You never apologize for wins in the National Football League, especially on the road. But squeaking by San Francisco almost feels like slipping past the JV squad in a scrimmage. We heard all this chatter about the innate genius of Chip Kelly, who got a raw deal in Philadelphia after (barely) posting a winning record. Once he got back to the West Coast, with a track-star quarterback, he could recreate his Oregon behemoth. Despite all the evidence that college coaches flame or fizzle out before the ink dries on their NFL contracts, we keep buying these bogus savants who will use their chalkboard savvy to revolutionize the game. Kelly was so abhorred in Philadelphia, owner Jeffrey Lurie, widely known as a patient and genial man, canned Kelly with two games to go in the season, the NFL iteration of leaving your wife during the honeymoon.

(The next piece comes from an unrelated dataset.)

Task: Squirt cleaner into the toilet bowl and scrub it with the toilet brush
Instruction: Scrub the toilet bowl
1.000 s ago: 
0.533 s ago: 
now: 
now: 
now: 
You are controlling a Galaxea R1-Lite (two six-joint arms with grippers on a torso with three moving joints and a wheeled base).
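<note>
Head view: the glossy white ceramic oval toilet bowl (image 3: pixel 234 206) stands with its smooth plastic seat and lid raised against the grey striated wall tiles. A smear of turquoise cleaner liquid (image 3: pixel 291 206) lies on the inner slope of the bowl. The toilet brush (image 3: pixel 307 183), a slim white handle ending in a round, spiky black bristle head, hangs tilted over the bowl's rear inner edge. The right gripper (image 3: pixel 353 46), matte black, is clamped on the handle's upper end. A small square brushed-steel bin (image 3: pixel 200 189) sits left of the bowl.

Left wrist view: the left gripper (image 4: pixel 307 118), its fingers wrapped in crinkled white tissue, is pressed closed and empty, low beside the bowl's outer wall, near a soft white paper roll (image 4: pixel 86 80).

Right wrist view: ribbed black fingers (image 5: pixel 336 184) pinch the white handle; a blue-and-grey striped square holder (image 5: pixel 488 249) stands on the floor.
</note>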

But despite the dumpster fire that is the San Francisco 49ers, the Jets, at times, made them look way too competent. Especially Carlos Hyde, who played the role of Roger Craig or Ricky Watters or Delvin WIlliams. Hyde gutted the Jets for 193 yards on just 17 carries, and San Francisco gained 248 total yards on the ground. No matter how you felt the Jets would finish the season, we all agreed that their defensive line was special. Yeah. The Jets needed every second of regulation just to tie the game, with a Nick Folk's 51-yard field goal wobbling through the uprights with 38 seconds left.

Then, as with all awful teams, the 49ers failed to advance on fourth down, needing just two yards, and the Jets took it from there.

If there's a silver lining to this game for Gang Green, it's that Powell keeps running like a starter, if not a star. The Jets are so busy trying to find an all-world running back, they may not realize they already have one on the roster.

But if you come back to New York/New Jersey with any sense of evolution or revolution, you are woefully misguided. The Jets are 4-9 for a reason. When you consider how much better the Jets were last year, and how humiliated they were last week, you expected more than a nail-biter against a now-1-12 football team.

Nothing substantial happened between 2015 and 2016 that would explain this galling mutation from contender to pretender to bartender -- a vocation many current Jets may apply for in the offseason.